> **Task**: Up to and including the line that holds "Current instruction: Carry", print the data exactly from its first line; do not print the pictures.

> **Given information**:
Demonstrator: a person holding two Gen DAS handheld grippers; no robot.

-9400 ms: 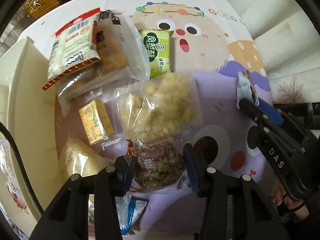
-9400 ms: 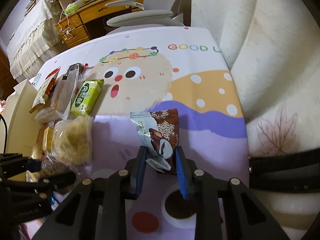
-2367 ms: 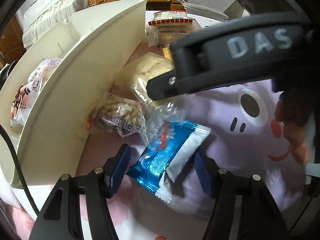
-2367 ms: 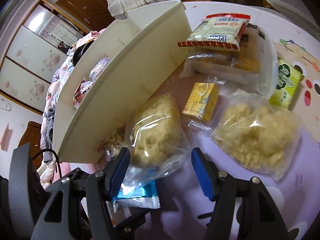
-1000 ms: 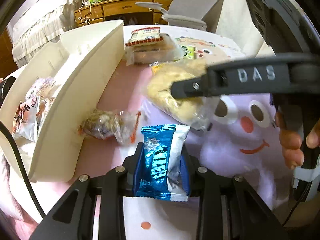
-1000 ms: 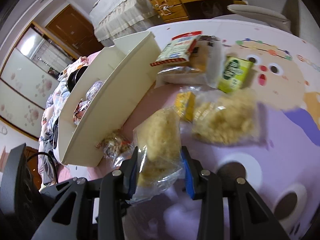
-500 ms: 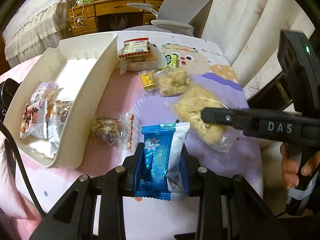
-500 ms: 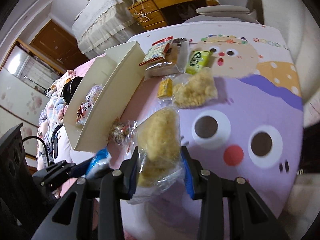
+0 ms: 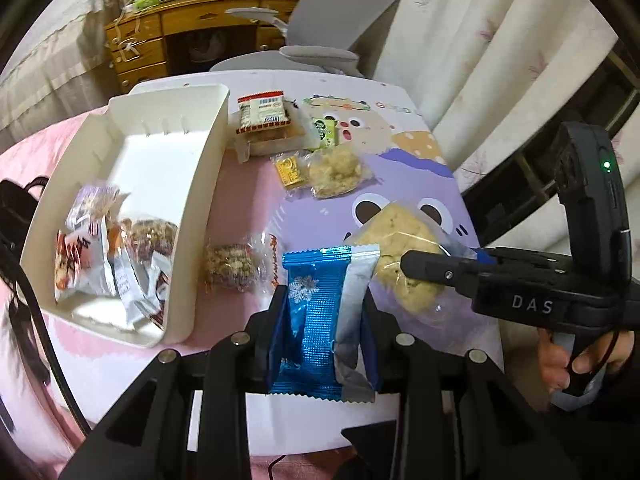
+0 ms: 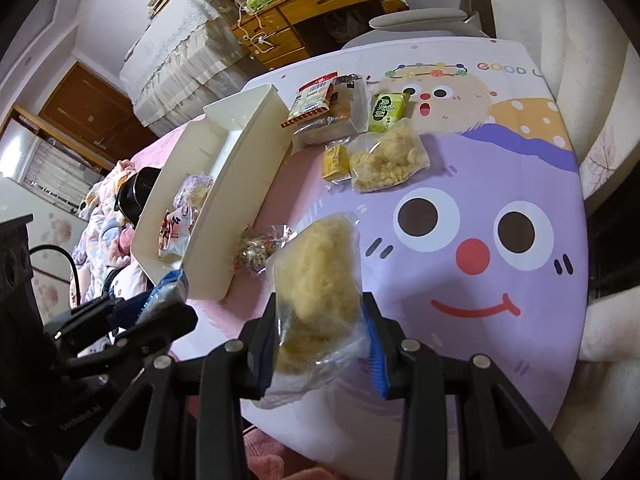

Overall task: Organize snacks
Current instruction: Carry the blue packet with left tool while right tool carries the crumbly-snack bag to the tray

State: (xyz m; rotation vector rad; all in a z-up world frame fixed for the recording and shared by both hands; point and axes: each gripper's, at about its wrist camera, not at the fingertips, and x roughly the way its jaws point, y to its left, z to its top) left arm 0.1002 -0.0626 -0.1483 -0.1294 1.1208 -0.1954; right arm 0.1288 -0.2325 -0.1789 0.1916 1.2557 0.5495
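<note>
Blue shiny foil snack packet (image 9: 320,312): squeezed in left gripper (image 9: 325,316), near the white plastic tray (image 9: 200,184).
Clear bag of yellow crumbly snack (image 10: 320,292): squeezed in right gripper (image 10: 322,344), farther from tray.

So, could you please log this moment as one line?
left gripper: shut on blue packet | right gripper: shut on clear bag | white bin: part-filled

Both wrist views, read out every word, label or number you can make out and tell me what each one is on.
"DAS": side of the right gripper.
"GOOD", then cut off: tablecloth.
Green snack packet: print too small to read.
Red-edged packet: barcode and print unreadable.
Red and white packet in the white bin: large characters, blurred.
Blue foil packet: snowflake only, no text readable.
</note>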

> **Written response**:
Demonstrator: a person holding two Gen DAS handheld grippers; no robot.

-9400 ms: 
-9400 ms: 
-2367 ms: 
-2367 ms: 
-1000 ms: 
-1000 ms: 
-500 ms: 
-500 ms: 
+0 ms: 
+0 ms: 

Overall task: Organize snacks
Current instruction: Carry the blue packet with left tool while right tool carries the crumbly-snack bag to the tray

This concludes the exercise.